The construction of a new courthouse isn’t cheap. Depending on the size of the city or county, costs can range from tens of millions to hundreds of millions of dollars. Once the decision has been made to move forward and project costs are estimated, figuring out how to fund a courthouse capital project often becomes the most challenging step. With the sums involved, a courthouse is typically one of the largest financial outlays for a city or county.
Letting the Cost Tail Wag the Dog
The financial cost of any large capital project is a big deal, and courthouses are no exception. Taxpayers have every right to be concerned that costs could spiral out of control, leading to unexpected and painful tax increases. While transportation projects are often the worst offenders for overruns, courthouses carry their own risks—especially the risk of being built too small or not at all.
When courthouses are downsized to save money, they can be out of space within 10 years, forcing immediate renovations or the construction of an annex. In extreme cases, tenants are already short on space the day the building opens, defeating one of the primary purposes for building it.
We’ve seen many projects shrink in size during the cost-estimating phase. Sometimes this results in a courthouse that doesn’t meet the needs originally identified—particularly in terms of adequate, secure space. This compromises the court’s ability to serve the public effectively and safely for decades to come.
The Cost of Delays
Project delays or cancellations due to cost can be even worse. Every year a project is delayed adds more expense due to inflation.
We’ve seen projects planned multiple times over more than a decade, with each attempt scrapped because the price tag seemed too high at the time. This “kick the can” approach is especially risky when inflation is high or an event—like the COVID-19 pandemic—causes sudden cost spikes.
Penny Wise, Pound Foolish
Sometimes, the additional cost needed to “do it right” is relatively small. We’ve seen instances where an extra $5–$10 million would have provided exactly what the court needed for decades of optimal operation. But because the total exceeded the initial funding amount—by even a small percentage—the project was cut back or abandoned entirely.
Funding Options for Courthouse Projects
Let’s look at the most common ways cities and counties fund large capital projects. These options can be used alone or in combination to ensure your courthouse is built right the first time.
Taxes
The most direct way to fund a courthouse is to raise taxes—though it’s often the least popular.
Property tax increases can draw strong opposition from voters, and elected officials risk backlash at the polls. Income tax increases (where allowed) and sales tax increases are other options. These tax measures can be broad-based and permanent, or narrow and temporary.

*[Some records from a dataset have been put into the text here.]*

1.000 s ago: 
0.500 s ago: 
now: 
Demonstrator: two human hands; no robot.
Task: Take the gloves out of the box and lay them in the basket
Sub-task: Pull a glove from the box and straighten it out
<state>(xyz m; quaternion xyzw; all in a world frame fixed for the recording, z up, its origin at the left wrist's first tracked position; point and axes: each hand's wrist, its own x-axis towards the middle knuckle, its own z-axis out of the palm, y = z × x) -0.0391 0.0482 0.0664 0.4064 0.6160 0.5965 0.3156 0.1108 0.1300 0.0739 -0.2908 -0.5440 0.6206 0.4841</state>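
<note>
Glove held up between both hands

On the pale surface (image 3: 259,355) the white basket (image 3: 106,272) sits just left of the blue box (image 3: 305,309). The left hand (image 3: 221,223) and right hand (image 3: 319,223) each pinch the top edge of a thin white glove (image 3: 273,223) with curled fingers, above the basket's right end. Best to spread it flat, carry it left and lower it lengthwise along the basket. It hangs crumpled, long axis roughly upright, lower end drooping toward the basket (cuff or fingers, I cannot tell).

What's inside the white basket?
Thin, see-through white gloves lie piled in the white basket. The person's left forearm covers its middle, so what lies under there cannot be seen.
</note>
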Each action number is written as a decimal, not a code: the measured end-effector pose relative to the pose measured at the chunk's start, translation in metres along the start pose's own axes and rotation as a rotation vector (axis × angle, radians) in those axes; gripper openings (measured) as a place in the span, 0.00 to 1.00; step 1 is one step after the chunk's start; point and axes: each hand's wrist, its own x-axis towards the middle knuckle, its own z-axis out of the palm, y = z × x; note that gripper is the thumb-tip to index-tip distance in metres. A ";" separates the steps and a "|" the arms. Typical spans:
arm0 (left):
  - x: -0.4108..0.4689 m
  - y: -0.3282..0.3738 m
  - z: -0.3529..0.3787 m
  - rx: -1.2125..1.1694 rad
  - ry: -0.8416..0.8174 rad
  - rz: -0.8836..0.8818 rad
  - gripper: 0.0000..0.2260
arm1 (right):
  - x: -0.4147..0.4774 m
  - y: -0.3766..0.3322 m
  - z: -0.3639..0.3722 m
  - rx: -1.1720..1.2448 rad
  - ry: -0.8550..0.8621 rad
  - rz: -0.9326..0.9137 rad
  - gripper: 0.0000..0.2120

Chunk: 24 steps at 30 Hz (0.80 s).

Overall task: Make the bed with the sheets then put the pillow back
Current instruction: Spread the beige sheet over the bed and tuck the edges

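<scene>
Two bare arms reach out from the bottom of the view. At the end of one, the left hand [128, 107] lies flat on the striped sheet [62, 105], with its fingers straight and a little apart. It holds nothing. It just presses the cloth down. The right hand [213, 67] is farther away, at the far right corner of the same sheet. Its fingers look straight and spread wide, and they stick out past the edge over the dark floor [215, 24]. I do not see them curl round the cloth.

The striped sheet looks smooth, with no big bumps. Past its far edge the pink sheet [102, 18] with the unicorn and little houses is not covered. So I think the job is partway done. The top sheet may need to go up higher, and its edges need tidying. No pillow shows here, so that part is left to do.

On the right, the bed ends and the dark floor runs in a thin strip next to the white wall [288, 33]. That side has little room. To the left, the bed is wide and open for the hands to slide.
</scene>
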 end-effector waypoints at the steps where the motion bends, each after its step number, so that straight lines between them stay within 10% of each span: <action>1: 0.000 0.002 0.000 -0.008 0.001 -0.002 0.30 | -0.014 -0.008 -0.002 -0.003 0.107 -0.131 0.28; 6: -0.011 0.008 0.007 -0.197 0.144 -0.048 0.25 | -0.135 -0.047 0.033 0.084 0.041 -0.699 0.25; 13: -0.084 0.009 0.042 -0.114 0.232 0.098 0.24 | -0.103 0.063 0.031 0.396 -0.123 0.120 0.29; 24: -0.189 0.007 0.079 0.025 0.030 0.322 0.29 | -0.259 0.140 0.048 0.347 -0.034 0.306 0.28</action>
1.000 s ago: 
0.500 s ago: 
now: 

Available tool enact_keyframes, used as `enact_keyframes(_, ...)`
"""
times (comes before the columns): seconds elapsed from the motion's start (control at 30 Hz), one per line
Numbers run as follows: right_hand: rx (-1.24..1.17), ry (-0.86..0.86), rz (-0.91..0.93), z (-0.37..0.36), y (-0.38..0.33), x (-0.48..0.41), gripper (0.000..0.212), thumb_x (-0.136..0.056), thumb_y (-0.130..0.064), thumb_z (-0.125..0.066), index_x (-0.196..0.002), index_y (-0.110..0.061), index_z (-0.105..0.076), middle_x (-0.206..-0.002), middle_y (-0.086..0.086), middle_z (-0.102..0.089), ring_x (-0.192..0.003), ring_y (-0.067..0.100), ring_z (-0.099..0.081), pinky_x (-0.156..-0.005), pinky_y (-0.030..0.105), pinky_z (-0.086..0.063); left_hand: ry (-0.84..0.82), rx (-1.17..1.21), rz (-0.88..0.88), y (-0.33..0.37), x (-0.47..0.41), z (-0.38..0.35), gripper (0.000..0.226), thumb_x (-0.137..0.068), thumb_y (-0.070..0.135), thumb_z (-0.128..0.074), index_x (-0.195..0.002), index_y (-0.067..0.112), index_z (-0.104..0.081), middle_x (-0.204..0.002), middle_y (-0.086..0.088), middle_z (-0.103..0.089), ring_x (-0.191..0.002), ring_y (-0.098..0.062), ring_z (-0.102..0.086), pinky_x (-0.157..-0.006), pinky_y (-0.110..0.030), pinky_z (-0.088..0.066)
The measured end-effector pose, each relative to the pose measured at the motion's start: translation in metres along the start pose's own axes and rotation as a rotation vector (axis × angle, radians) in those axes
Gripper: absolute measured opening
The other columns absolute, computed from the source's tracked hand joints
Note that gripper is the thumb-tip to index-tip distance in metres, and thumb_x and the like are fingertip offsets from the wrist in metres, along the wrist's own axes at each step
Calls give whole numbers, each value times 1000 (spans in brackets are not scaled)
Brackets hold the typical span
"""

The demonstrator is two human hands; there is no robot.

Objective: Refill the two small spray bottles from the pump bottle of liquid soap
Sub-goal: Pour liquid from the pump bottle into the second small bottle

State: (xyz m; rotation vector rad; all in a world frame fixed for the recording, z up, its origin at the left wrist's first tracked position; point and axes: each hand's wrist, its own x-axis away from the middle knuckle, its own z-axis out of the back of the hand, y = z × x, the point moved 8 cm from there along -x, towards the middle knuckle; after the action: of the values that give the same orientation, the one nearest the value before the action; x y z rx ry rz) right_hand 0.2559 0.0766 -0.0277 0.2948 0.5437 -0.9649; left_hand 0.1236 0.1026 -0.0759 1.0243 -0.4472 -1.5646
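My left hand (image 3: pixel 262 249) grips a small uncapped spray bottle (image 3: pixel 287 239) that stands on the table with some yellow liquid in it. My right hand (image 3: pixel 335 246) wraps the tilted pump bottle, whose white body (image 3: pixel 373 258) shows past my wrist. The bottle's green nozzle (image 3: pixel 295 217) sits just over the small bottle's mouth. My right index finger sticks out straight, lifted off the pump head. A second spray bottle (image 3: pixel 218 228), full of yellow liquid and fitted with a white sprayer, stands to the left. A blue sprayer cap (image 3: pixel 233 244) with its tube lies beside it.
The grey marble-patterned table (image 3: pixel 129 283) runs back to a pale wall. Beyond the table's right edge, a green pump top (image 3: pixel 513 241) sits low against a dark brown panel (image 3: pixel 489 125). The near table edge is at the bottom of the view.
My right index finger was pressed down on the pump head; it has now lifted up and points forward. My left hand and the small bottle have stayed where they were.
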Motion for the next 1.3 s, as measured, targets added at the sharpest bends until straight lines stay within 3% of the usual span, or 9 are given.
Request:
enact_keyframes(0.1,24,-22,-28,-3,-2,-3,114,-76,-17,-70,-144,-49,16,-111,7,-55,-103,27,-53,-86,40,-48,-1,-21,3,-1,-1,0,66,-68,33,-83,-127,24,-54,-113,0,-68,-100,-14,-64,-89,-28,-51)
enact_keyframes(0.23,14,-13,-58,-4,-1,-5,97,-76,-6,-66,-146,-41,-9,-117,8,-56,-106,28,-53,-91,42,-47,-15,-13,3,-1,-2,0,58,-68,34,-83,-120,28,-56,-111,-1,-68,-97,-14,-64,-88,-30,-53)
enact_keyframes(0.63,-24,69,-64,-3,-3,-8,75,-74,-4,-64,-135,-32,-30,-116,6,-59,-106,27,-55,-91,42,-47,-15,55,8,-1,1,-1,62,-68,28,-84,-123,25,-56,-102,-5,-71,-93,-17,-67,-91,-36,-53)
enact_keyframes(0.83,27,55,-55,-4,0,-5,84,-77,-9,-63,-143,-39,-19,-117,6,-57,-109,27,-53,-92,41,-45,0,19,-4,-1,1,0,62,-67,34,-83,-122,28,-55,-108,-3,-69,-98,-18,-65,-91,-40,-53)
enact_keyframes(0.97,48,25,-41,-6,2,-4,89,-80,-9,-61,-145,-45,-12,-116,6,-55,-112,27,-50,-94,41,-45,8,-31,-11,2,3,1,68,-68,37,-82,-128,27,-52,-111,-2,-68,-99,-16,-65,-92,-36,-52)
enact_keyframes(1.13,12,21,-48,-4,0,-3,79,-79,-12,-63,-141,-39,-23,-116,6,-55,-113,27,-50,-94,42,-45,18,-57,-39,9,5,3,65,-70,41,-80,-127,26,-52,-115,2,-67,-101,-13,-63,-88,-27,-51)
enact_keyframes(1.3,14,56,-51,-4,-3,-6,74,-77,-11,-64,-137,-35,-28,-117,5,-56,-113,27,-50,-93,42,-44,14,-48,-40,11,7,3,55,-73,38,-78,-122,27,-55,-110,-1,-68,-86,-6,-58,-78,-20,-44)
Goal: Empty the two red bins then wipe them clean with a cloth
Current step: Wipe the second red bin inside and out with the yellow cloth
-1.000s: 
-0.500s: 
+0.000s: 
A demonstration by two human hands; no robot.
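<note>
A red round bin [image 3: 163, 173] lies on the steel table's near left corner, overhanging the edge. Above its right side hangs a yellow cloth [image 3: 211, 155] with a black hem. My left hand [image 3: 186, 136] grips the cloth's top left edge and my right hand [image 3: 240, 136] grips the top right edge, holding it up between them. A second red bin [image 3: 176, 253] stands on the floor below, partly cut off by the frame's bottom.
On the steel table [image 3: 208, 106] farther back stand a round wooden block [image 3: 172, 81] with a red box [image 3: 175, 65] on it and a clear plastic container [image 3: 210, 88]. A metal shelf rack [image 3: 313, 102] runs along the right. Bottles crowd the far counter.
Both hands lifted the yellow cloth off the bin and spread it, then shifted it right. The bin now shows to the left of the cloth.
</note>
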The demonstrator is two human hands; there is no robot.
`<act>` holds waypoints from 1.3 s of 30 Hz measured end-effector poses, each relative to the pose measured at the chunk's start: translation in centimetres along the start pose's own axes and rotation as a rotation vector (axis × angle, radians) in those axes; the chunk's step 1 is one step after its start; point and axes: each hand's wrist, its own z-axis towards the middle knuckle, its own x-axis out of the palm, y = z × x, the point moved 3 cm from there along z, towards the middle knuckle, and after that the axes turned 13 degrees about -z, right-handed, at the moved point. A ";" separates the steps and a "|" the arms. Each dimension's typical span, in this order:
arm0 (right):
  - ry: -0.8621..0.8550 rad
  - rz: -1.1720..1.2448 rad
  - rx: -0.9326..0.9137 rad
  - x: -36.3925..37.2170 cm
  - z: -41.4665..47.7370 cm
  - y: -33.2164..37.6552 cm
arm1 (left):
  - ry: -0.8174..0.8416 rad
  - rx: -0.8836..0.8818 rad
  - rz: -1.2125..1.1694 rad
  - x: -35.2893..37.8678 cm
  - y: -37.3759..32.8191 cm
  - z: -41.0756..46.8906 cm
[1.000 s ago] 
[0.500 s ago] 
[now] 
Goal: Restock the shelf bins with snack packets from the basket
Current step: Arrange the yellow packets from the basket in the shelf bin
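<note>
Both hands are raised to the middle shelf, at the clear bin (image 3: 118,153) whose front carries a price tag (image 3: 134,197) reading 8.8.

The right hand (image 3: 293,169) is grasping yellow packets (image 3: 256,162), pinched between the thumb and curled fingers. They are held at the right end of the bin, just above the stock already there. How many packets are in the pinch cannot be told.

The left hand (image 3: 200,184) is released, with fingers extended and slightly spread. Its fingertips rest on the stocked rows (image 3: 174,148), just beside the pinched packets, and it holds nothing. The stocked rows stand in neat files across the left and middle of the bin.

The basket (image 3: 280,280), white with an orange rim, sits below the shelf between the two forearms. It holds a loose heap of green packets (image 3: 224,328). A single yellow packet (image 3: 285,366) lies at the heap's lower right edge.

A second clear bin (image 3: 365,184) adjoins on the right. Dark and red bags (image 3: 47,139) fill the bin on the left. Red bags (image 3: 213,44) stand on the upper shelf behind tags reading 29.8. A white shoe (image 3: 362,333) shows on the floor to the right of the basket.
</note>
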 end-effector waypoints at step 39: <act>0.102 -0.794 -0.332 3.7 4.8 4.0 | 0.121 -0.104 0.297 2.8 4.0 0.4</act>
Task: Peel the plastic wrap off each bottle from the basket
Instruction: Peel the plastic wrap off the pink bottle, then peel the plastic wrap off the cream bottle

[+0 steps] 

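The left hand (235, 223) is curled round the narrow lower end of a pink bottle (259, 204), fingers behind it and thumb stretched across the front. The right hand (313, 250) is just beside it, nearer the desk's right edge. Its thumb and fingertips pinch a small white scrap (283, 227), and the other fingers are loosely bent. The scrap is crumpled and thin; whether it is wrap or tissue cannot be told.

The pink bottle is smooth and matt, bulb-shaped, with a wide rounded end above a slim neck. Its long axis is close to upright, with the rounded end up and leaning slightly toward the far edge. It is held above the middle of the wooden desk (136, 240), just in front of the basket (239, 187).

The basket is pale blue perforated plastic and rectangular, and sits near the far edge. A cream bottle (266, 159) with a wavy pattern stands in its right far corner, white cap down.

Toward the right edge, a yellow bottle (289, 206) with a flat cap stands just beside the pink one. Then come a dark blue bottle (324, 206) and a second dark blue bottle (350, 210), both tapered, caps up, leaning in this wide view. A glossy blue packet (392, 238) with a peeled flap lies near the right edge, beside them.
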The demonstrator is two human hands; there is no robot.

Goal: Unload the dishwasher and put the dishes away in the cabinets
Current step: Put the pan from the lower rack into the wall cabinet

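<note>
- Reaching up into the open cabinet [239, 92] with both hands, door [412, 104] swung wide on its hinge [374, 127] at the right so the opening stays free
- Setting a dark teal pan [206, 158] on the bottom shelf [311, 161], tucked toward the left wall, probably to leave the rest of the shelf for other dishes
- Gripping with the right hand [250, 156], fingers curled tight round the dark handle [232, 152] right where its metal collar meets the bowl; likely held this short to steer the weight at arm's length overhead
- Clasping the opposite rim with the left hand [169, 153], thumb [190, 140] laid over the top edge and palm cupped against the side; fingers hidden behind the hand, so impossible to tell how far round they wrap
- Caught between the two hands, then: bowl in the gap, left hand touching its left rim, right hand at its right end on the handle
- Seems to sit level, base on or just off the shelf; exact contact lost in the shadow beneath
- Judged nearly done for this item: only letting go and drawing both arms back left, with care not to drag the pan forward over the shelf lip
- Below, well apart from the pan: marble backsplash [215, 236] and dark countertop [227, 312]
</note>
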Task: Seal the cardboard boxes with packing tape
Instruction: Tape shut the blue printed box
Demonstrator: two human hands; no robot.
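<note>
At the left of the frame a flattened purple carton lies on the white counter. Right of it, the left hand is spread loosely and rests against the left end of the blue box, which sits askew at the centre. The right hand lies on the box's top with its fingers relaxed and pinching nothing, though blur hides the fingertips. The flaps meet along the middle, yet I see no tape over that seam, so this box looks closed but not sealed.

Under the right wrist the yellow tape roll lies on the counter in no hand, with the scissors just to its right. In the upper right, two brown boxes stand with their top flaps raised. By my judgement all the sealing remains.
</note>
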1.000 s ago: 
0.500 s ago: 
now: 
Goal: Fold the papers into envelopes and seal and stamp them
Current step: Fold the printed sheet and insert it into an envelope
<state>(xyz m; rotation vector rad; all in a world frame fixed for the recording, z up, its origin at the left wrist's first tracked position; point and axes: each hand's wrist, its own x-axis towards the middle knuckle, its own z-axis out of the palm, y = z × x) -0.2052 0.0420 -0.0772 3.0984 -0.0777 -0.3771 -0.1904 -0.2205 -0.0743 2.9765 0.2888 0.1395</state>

For example, in Franklin County, IL, a 1% sales tax increase was approved in 2019 to fund a courthouse. It was set to last no longer than 15 years.
Bonds
Bonds are a common way to raise large sums upfront, repaid over time with interest.
- General Obligation (GO) Bonds are backed by the municipality’s credit and tax base, and usually require voter approval. They’re better suited for courthouses, which don’t generate significant revenue.
- Special Purpose Bonds are backed by revenue from the project—making them more suitable for toll roads and similar infrastructure.
The drawback to GO bonds is timing. Election schedules can delay urgent projects for years, and voter approval can be unpredictable.
A recent example: Madison County, MT voters approved $10 million in bonds to renovate and expand a historic courthouse. This added about $3 a year to property taxes per $100,000 of a home’s value.
Intergovernmental Budgets and Grants
Large municipalities may have capital project funds, but these are usually spread across multiple projects.
State and federal funds can supplement local budgets—sometimes through grants, sometimes through direct appropriations. While these amounts may not cover the full cost, they can bridge funding gaps.
Example: Morrow County, OR received an additional $5 million from the state for its courthouse project.
Public Private Partnerships
In a P3 arrangement, a private entity finances, builds, and often owns the building, while the government leases it for a long term. The stability of government lease payments over decades makes this model attractive to investors.
Example: In 2019, Howard County, MD broke ground on a 238,000-square-foot courthouse through a P3—the first in the county.
Main Benefits of the Right Funding
- Project Size Determined by Need, Not Arbitrary Cost Limits
Careful planning establishes legitimate space and staffing needs. Cutting essential space just to meet an artificial cost cap undermines the entire process. - A Long-Term Asset
Once built, a properly funded courthouse can serve optimally for 30 years or more, transforming a liability into a long-term asset. - Improved Safety and Security
Modern courthouses incorporate secure circulation, updated HVAC systems, and advanced safety features—reducing risks from security breaches and unhealthy buildings.
Final Thoughts
Costs will always be a factor in courthouse planning—especially in times of construction cost inflation. But when cost alone dictates scope, the result is often a compromised building that doesn’t serve the community’s needs.
Using the right mix of funding vehicles can prevent drastic cuts and keep the project on track, ensuring functionality, security, and long-term value.
Don’t let rigid funding constraints derail your once-in-a-generation opportunity to build a courthouse that meets your community’s needs now and for decades to come.